The infrastructure running these services is not part of the AI data and processing pipeline but is integrated via API calls to deliver a secondary downstream service.

For example, Meta uses its Llama 3 GPU clusters primarily for generative AI use cases. And as it expands its GPU cluster portfolio, secondary services - such as ads, search, recommender systems, and ranking algorithms - can take advantage of its genAI models.

All of this requires an expansive data lake platform that can:

  • Ingest data in real-time.
  • Process it using advanced AI models.
  • Finally, respond to user queries efficiently as an integrated downstream service.

(Learn how Splunk AI accelerate detection, investigation and response.)

AI Infrastructure in the real world

Now, let's look at a specific example of an AI infrastructure.

Meta has recently published the details on its generative AI infrastructure that is used to train and run its latest LLM models including Llama 3. The infrastructure includes two GPU clusters containing 24,576 flagship NVIDIA H100 GPUs. This is an upgrade from its previous AGI infrastructure that contained 16,000 NVIDIA A100 GPUs.

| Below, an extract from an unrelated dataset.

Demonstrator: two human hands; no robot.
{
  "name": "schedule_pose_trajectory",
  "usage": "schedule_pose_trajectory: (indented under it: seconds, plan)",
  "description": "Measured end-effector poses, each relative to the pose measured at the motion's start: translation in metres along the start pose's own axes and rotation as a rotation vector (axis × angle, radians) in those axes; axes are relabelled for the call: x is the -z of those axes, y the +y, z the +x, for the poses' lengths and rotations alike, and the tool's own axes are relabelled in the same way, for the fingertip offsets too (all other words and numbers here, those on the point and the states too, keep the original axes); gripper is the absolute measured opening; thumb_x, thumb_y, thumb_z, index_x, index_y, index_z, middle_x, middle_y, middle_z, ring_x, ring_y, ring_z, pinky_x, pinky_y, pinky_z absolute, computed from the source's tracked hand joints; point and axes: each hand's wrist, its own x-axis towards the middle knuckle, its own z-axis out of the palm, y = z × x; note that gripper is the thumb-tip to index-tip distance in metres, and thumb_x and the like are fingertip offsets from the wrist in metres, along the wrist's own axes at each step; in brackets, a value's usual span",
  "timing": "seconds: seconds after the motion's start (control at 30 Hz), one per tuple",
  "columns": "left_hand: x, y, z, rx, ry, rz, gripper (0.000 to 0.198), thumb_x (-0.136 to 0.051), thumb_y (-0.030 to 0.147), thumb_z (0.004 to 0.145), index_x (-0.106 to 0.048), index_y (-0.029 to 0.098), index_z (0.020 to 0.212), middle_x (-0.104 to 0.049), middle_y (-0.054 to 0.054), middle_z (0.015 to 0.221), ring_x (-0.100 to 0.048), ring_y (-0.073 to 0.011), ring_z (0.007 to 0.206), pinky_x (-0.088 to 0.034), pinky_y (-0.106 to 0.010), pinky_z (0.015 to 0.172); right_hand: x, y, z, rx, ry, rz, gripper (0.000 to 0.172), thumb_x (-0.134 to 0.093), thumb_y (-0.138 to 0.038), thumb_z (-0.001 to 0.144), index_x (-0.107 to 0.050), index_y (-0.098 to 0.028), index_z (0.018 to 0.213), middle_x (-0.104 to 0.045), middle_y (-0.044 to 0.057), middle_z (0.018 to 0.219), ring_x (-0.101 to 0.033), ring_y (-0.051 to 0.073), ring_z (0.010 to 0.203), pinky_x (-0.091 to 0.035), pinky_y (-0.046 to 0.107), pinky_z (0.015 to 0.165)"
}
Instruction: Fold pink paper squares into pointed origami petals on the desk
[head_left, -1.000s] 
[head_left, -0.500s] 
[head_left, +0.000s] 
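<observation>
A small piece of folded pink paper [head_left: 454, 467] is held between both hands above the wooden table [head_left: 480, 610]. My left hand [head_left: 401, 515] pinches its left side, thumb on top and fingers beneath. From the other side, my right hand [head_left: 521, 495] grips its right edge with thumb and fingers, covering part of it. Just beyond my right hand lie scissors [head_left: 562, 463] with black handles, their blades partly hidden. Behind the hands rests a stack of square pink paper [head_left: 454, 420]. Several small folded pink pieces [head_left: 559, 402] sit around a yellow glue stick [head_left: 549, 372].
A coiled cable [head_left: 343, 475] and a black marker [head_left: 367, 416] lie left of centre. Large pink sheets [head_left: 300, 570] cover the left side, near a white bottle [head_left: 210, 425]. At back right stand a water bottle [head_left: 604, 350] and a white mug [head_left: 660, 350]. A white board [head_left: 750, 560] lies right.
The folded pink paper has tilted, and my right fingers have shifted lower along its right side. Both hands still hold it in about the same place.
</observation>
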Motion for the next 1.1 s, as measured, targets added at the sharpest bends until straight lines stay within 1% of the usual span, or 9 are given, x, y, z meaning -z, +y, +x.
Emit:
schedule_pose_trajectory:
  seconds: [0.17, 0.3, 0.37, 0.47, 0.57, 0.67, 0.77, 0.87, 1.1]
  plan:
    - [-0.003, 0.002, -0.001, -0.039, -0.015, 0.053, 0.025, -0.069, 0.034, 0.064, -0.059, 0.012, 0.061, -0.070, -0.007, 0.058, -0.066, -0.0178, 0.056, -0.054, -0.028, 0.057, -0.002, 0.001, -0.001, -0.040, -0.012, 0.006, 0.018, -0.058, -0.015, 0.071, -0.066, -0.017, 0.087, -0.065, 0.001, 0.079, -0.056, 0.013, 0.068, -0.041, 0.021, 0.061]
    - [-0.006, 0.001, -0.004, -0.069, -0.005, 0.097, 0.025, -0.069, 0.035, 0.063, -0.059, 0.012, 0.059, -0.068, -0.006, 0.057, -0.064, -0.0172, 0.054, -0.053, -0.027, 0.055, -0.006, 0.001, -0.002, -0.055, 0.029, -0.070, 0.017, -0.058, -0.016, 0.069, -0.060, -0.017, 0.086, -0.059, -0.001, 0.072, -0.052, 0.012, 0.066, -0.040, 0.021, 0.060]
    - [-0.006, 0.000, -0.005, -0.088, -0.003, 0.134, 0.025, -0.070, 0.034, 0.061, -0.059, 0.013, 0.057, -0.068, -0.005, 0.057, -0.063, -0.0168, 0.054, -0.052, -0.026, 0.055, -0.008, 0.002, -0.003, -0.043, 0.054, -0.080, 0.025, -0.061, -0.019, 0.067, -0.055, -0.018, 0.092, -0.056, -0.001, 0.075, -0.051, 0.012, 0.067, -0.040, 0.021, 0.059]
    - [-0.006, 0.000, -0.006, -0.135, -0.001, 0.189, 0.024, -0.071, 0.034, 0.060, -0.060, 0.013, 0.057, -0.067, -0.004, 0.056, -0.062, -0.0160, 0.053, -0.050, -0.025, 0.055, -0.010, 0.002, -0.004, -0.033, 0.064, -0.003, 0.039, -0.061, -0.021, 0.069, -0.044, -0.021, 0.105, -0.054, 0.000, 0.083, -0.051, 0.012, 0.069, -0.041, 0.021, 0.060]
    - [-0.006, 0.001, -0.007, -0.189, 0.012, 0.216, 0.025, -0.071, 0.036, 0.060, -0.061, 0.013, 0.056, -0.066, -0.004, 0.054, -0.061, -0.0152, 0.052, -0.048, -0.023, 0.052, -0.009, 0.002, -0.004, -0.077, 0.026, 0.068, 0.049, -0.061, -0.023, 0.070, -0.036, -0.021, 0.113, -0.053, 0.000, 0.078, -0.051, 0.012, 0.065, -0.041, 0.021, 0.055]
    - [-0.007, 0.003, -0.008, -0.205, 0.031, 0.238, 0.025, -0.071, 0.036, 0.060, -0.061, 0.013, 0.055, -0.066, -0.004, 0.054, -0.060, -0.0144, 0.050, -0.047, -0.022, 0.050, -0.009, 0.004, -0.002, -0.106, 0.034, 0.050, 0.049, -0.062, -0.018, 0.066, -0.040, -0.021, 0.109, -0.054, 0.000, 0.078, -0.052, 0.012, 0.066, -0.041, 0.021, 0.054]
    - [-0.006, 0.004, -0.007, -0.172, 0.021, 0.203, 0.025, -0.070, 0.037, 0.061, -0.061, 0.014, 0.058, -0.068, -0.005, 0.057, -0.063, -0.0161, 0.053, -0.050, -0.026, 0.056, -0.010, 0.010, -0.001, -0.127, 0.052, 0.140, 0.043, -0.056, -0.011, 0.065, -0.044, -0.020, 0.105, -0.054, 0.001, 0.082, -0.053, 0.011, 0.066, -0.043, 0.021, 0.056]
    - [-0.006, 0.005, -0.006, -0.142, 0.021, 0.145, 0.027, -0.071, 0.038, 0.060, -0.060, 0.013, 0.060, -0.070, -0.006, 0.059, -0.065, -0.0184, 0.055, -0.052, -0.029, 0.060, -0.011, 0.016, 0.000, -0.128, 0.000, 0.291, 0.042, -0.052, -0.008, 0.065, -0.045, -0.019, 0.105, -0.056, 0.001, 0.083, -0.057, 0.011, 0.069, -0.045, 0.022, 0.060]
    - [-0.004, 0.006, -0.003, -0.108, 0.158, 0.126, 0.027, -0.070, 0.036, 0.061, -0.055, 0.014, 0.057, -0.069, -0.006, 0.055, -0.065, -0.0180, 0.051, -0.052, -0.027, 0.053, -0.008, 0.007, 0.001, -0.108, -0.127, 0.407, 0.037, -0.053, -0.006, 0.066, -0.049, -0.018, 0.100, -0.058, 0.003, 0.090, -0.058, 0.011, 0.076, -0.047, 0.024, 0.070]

The company further plans to extend its computing capacity by deploying 350,000 H100 chips by the end of this year.

These clusters run on two different network fabric systems:

  • One network system is designed with RDMA over Converged Ethernet (RoCE).
  • The other is based on the Nvidia Quantum2 InfiniBand network fabric.

Both solutions offer a 400Gbps endpoint speed. Meta uses its own AI platform called Grand Teton open sourced as part of its Open Compute Project (OCP) initiative. The platform is based on the Open Rack v3 (ORV3) network system design that has been adopted widely as an industry standard. The ORV3 ecosystem includes cooling capabilities optimized for its AI GPU clusters.

Storage is based on the Meta's Tectonic filesystem that consolidates multitenant filesystem instances for exabyte-scale distributed data workloads. Other storage deployments include high capacity E1.S SSD storage systems based on the YV3 Sierra Point server platform.

AI infrastructure requires significant resources

Certainly AI is on its way to changing a lot about how we work and use the internet today. However, it's always important to understand the resources - power, money, limited natural resources - that go into running any AI.